Dear Antares,
Aku menulisnya di sela-sela revolusi tata surya pada galaksi yang kita pijak saat ini. Kosmos yang aku temukan terlihat berbeda. Tahukah kamu, pada saat-saat ini, aku menemukan “kembali” ketenangan yang telah lama hilang. Entahah, mungkin sekitar dua waktu penuh revolusi bumi ini. Ternyata sejarah memang berulang, begitu bukan? Manusia tampaknya memang dirancang untuk selalu menemukan lagi kepingan yang pernah dilalui ataupun ditinggalkannya. Aku tidak tahu mengapa. Sejarah selalu memberikan pengalaman dan pengamatan. Sejarah juga memberikan kesadaran dan identifikasi pada setiap butir materi dan partikel yang melekat pada diri.

Dear Antares,
Langitku sunyi. Aku menyukainya. Namun bukan berarti sunyi yang hilang. Sunyi yang menenangkan. Apa yang aku lihat, nampaknya langit tak lagi sudi menampakkan lentik wajahnya padaku. Perlahan, jejaknya terasa menjauh. Benarkah ini dikarenakan fenomena yang mereka sebut-sebut dengan “globalisasi” atau “global warming” itu? Ah, siapa peduli. Mereka yang berteriak-teriak itupun masih menatap hampa harapan dibalik fenomena iu. Aku? Aku tidak peduli. Selama kosmosku masih dapat berputar dan menatap padaku, aku akan tetap berdiri.



Dear Antares,
Pelik terkadang menelan pil pahit lika-liku lajur cakrawala ini. Tidak lihatkah kau disana, kapan pun dunia ini dapat berubah. Tidak hanya dunia yang aku pandang, begitu pun dunia yang engkau rasakan.
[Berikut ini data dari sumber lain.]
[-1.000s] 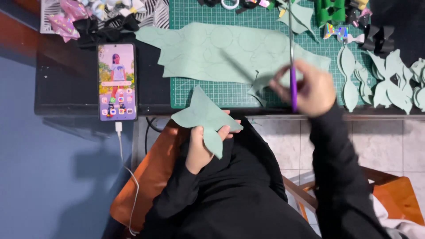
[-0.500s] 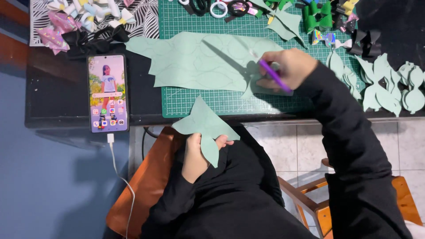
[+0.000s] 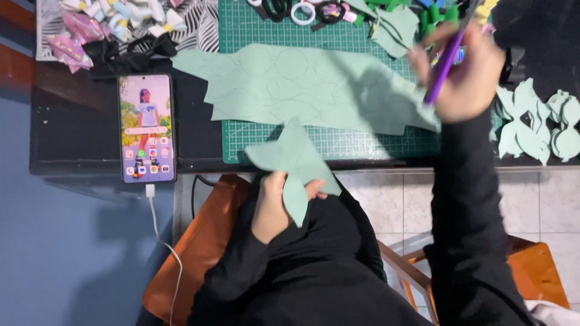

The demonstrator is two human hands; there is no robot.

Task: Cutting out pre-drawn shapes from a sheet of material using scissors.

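Observation:
My left hand grips a cut piece of pale green foam sheet over my lap, just below the table's front edge. My right hand is raised over the right part of the green cutting mat and holds a purple tool, most likely scissors with purple handles, slanting up to the right. A large pale green foam sheet with drawn outlines lies spread across the mat between my two hands.
A phone with a lit screen lies at the table's left, its white cable hanging down. Bows and ribbons sit far left. Several cut green leaf shapes lie at the right. Scissors and tape rolls line the far edge.
My right hand has lifted off the large sheet and gone up and to the right with the purple tool. My left hand stays at my lap with the foam piece.

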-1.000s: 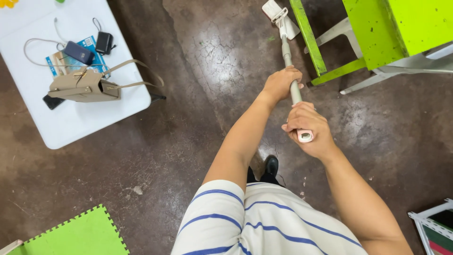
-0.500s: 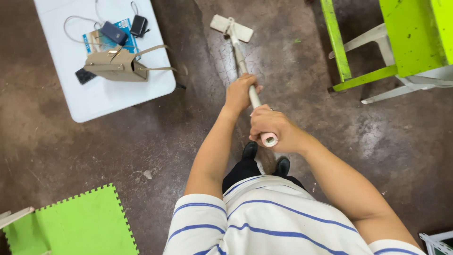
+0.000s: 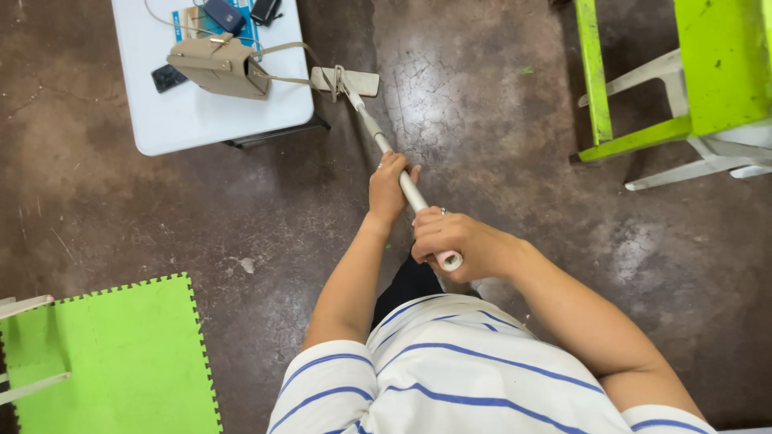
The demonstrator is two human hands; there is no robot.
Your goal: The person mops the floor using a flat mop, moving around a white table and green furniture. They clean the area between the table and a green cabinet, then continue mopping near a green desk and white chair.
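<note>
Both hands are closed tight on the mop [image 3: 378, 133], the left hand [image 3: 388, 189] far up the pole and the right hand [image 3: 450, 241] near its top, its flat head on the floor [image 3: 482, 104] by the white counter [image 3: 209, 120], so push flat and mind the bag strap [image 3: 281, 79].

Cracked brown concrete floor [image 3: 498, 104]; a white table [image 3: 201, 120] top left, green furniture [image 3: 708, 72] top right, green foam mat [image 3: 112, 362] bottom left.

Slim white mop [image 3: 378, 137], handle slanted, flat head on dark floor beside table
</note>
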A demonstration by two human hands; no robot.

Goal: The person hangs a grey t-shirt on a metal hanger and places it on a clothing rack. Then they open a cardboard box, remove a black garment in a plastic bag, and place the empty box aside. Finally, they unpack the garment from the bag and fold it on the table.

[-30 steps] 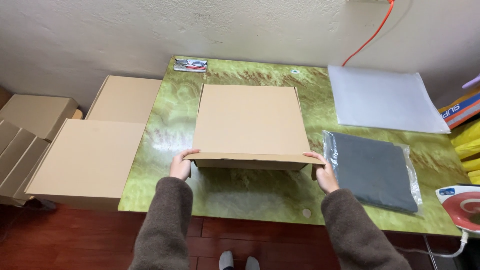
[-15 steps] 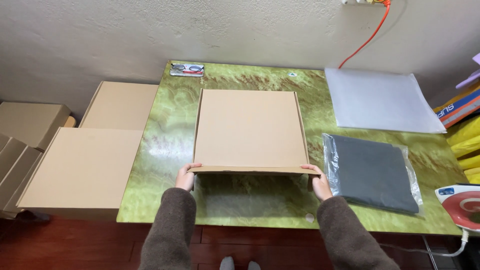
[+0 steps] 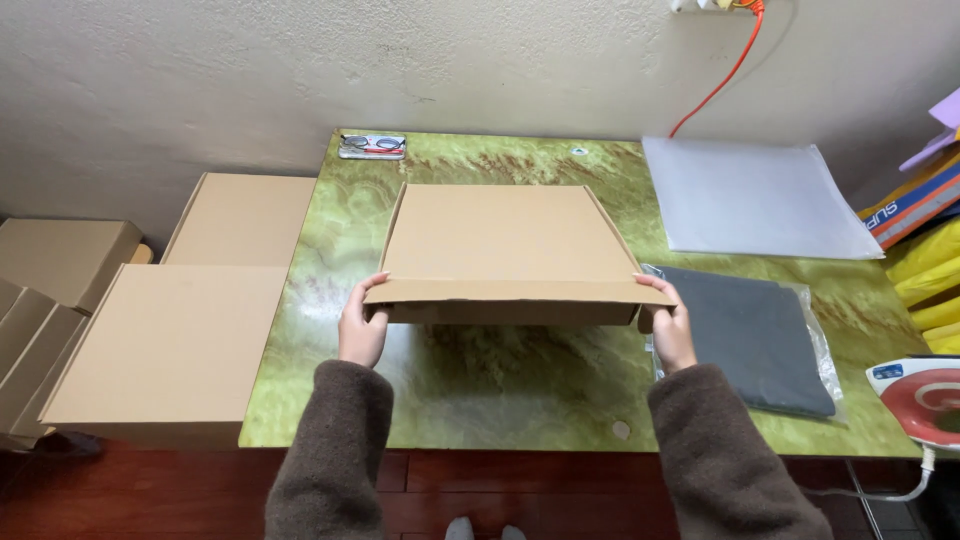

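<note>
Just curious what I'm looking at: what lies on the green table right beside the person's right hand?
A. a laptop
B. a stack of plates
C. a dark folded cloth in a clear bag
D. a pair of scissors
C: the right hand grips the cardboard box, and a dark folded cloth in a clear bag lies just beside it on the table.

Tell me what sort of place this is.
Probably a small home packing station for parcels. Both hands, left hand and right hand, hold a flat cardboard box on a green table; more boxes are stacked alongside, beside a bagged dark garment.
</note>
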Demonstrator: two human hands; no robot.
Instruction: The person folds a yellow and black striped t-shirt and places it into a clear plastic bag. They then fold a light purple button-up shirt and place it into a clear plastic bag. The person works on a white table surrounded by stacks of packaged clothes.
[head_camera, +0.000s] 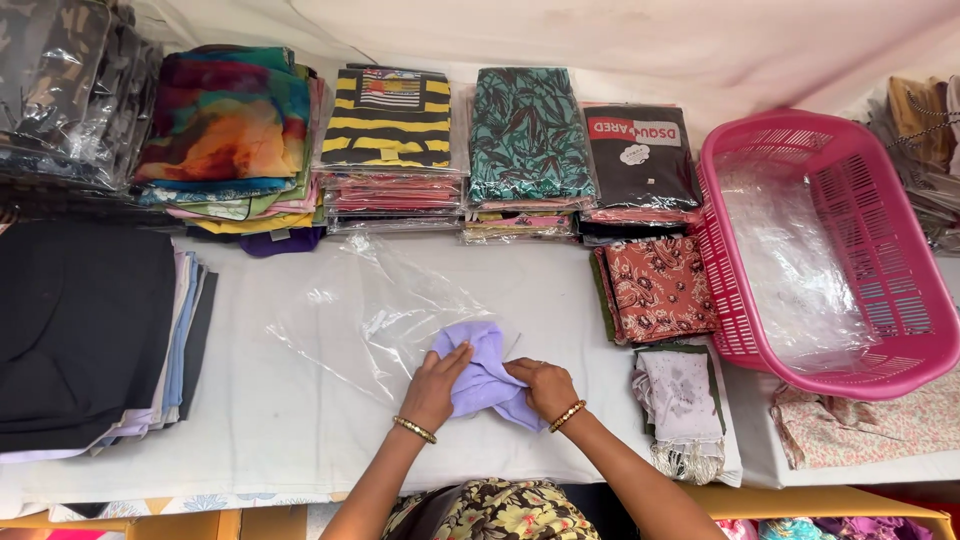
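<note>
Pressing down from both sides, the left hand (436, 385) and the right hand (541, 385) work a small lilac cloth (485, 372) near the front middle of the table (270, 420). The left hand lies palm-down on the cloth's left edge, its fingers (452, 358) held close together and flat on the fabric, a beaded bracelet at the wrist. The right hand is curled, knuckles up, its fingers (522, 372) bunched and pinching a fold at the cloth's right side; a like bracelet rings that wrist. Both forearms come up from the bottom edge and converge on the cloth.

The cloth rests partly on a clear plastic sheet (350, 305), which spreads crinkled and glossy to the left and behind the hands. Open white table surface shows left of the sheet and in front of the hands as far as the near edge. To the right the room is tighter: a white embroidered cloth (682, 400) with a fringed end lies near the right hand, and behind it sits a rust-red patterned fabric (660, 288), folded square.

A pink plastic basket (880, 250), slatted and lined with clear film, stands at the right. Along the back runs a row of folded garments in clear bags (530, 140), striped, leaf-printed and tie-dyed. A dark folded stack (80, 330) with soft pale layers beneath it fills the left edge
</note>
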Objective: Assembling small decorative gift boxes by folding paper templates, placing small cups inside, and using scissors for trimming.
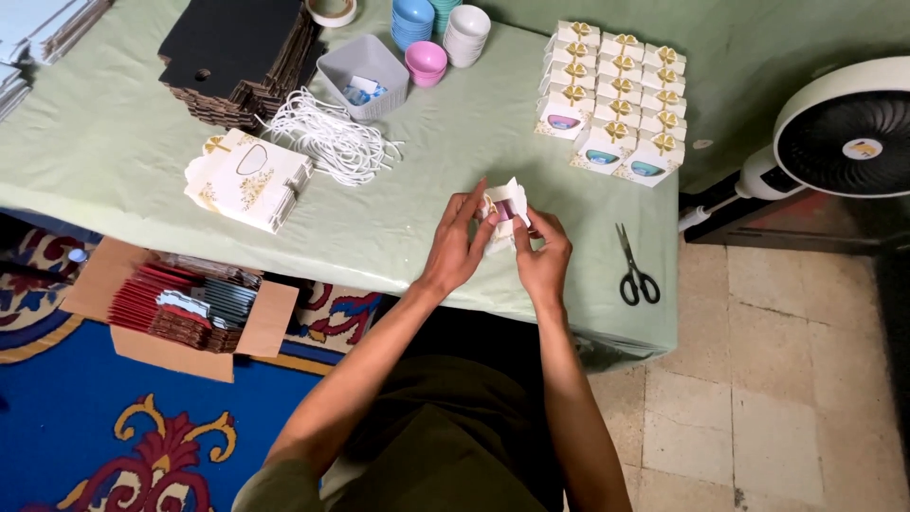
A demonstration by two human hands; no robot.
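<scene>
Both hands, left hand [458,248] and right hand [543,256], pinch a small white gift box [504,210] above the desk [417,228], fingers closed on its flaps. Judged best: fold squarely, keeping creases aligned. Scissors [635,270] lie at three o'clock.

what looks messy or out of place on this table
Mostly tidy. The white cords lie in a loose tangle, spilling toward the grey tray. The finished boxes stand in neat rows, and both hands hold a small white box.
</scene>
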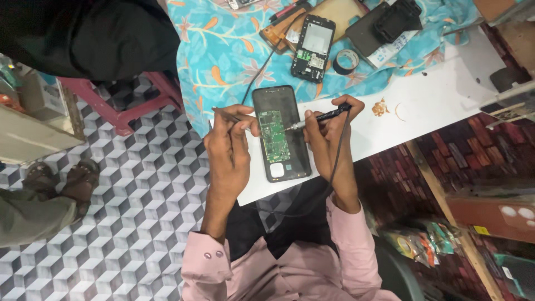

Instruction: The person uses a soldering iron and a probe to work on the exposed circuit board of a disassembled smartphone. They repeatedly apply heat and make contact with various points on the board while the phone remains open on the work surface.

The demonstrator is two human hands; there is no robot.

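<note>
Nearest: pink sleeves, both forearms reaching up to the near edge of the white table (423,106). Left hand (228,147) pinched shut on thin tweezers (227,116), tips resting at the left edge of the green circuit board (274,135). Right hand (330,131) closed pen-style round a black soldering iron (326,116), tip touching the board's upper right; its cable runs down past the wrist. Board lies flat on a dark phone (281,134), which sits at the table's near edge. Judgement: board light, thin, stiff, fragile, with small parts on its face; best held by its bare edges, not the face. Phone looks smooth, likely to slide if pushed. Further in: orange-brown scraps (380,107) on the bare white. Far edge, on blue flowered cloth (223,50): an opened phone (314,47), a tape roll (346,60), a black device (384,25)
</note>
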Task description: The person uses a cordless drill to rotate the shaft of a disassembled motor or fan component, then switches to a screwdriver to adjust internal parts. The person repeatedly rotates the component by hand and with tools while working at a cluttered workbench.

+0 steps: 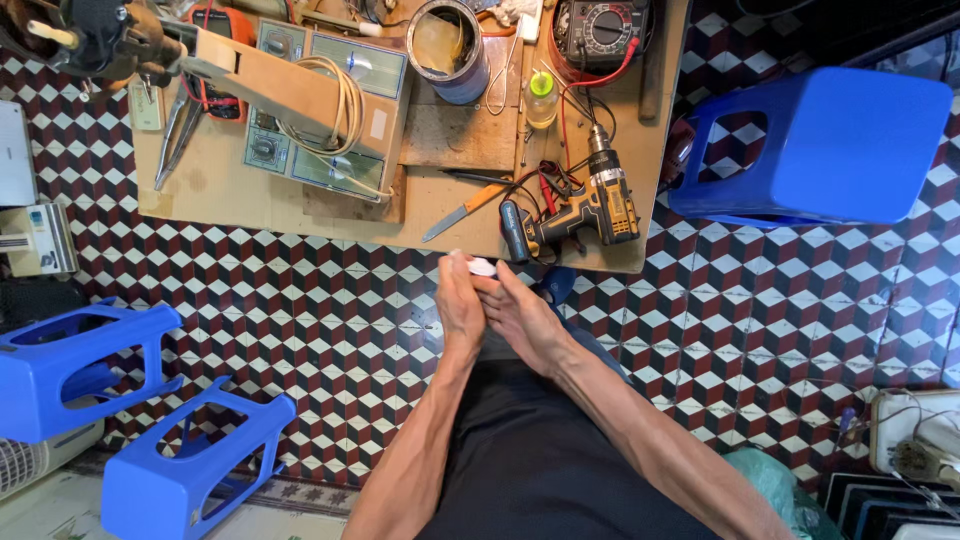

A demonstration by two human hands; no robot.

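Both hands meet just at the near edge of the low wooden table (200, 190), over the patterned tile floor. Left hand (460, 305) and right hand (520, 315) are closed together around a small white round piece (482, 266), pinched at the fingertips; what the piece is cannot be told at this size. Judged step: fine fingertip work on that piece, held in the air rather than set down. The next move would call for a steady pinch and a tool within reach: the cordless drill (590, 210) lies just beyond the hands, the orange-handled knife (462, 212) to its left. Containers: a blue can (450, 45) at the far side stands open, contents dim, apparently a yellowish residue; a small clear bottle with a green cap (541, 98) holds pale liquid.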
Hambar pun menjadi sebuah rasa bagiku yang tak aku konfrontasikan lagi. Bukankah lebih baik demikian, toh, setiap rasa hanya diri sendiri yang dapat mendefinisikan?

Dear Antares,
Mimpi muncul saat menjadi mimpi. Engkau muncul saat senja menutup diri. Lagi-lagi aku salah mengartikannya. Mimpi selamanya menjadi mimpi sampai akal kesadaran ini membangunkannya sebagai mimpi. Engkau tetap duduk manis disana, mengikuti lajur yang tercipta, bukannya hilang dan timbul seperti yang aku pandang. Tahukah engkau, bahwa mungkin engkau dapat menatapku dibalik cahaya kemerahan itu? Aku yang berdiri dan lalu duduk sunyi. Aku yang menunggu di batas senja.

Dear Antares,
Semakin aku memakan waktu, benar dan salah menjadi sangat bias. Begitupun dengan jarak dekat ataupun jauh. Engkau dan aku bisa jadi merupakan propaganda yang kita ciptakan sendiri tanpa memandang esensi dan mendefinisikannya.

Dear Antares,
Sejarah memakan waktu, waktu mengembalikan sejarah. Dalam kosmos yang sunyi, aku menyaksikan hilang dan timbulnya dirimu. Semoga engkau tak kan pernah menemukanku. Karena sejarah yang berulang demikian amat teramat sunyi.